If you expect M to get really large, then you may need a better data structure like a binary tree (std::set) or use sorted std::deque. std::set will reduce number of times elements must be shifted in memory, while if you use std::deque, it'll do some shifting, but it'll reduce number of times you have to go to the heap significantly, which may give you better performance.
Your problem doesn't use the 2 dimensions in any interesting way, it is easier to consiger the equivalent problem in a 2d array.
There are 2 main ways to solve this problem:
Mantain a set of M largest elements, and iterate through the array. (Using a heap allows you to do this efficiently).

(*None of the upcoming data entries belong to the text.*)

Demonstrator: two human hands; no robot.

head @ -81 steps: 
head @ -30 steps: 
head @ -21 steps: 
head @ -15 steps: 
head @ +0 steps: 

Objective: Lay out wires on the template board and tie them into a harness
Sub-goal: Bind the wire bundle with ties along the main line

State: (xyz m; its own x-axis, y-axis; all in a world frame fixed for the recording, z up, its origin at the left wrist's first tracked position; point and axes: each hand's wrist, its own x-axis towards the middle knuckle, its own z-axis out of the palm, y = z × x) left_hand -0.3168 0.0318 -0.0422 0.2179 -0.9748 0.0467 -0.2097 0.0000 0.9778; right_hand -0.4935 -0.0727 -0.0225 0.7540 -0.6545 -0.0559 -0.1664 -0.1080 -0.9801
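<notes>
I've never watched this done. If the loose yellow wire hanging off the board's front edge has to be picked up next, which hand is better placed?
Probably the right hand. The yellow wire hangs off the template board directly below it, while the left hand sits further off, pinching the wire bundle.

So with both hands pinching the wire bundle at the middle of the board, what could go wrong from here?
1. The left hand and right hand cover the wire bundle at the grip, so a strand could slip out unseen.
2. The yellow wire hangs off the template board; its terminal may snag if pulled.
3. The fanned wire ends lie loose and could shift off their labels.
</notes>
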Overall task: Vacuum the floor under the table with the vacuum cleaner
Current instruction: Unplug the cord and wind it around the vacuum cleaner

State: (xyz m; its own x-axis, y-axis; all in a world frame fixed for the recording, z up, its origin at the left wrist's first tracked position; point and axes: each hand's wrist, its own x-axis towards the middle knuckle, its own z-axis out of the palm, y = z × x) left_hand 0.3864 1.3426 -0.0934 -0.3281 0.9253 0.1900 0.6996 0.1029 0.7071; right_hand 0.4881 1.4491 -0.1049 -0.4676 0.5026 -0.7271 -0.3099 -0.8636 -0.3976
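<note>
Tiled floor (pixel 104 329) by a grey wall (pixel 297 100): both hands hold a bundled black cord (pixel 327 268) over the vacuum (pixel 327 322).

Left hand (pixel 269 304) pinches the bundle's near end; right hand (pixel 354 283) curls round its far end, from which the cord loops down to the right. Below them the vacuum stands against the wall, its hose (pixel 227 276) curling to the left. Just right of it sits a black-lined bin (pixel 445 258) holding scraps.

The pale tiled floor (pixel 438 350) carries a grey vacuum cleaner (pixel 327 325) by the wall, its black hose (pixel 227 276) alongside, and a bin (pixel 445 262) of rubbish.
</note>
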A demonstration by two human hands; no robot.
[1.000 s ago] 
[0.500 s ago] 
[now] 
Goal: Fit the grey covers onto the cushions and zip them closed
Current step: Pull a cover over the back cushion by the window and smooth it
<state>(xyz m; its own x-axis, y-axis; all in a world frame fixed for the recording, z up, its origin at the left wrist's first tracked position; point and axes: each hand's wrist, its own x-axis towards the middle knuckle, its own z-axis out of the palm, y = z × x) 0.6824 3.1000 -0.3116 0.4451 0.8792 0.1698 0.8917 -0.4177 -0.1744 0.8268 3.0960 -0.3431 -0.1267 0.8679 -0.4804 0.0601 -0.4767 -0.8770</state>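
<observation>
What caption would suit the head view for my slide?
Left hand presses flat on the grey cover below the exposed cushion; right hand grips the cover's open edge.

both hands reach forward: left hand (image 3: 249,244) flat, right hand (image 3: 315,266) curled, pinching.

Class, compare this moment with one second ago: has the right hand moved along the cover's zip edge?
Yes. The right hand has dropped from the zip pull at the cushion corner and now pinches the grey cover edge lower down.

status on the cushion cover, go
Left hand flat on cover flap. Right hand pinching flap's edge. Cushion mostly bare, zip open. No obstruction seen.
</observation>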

This is simple and is probably better in your case (M << N)
Use selection, (the following algorithm is an adaptation of quicksort):
Create an auxiliary array, containing the indexes [1..N].
Choose an arbritary index (and corresponding value), and partition the index array so that indexes corresponding to elements less go to the left, and bigger elements go to the right.
Repeat the process, binary search style until you narrow down the M largest elements.
This is good for cases with large M. If you want to avoid worst case issues (the same quicksort has) then look at more advanced algorithms, (like median of medians selection)
How many times do you search for the largest value from the array?
If you only search 1 time, then just scan through it keeping the M largest ones.
If you do it many times, just insert the values into a sorted list (probably best implemented as a balanced tree).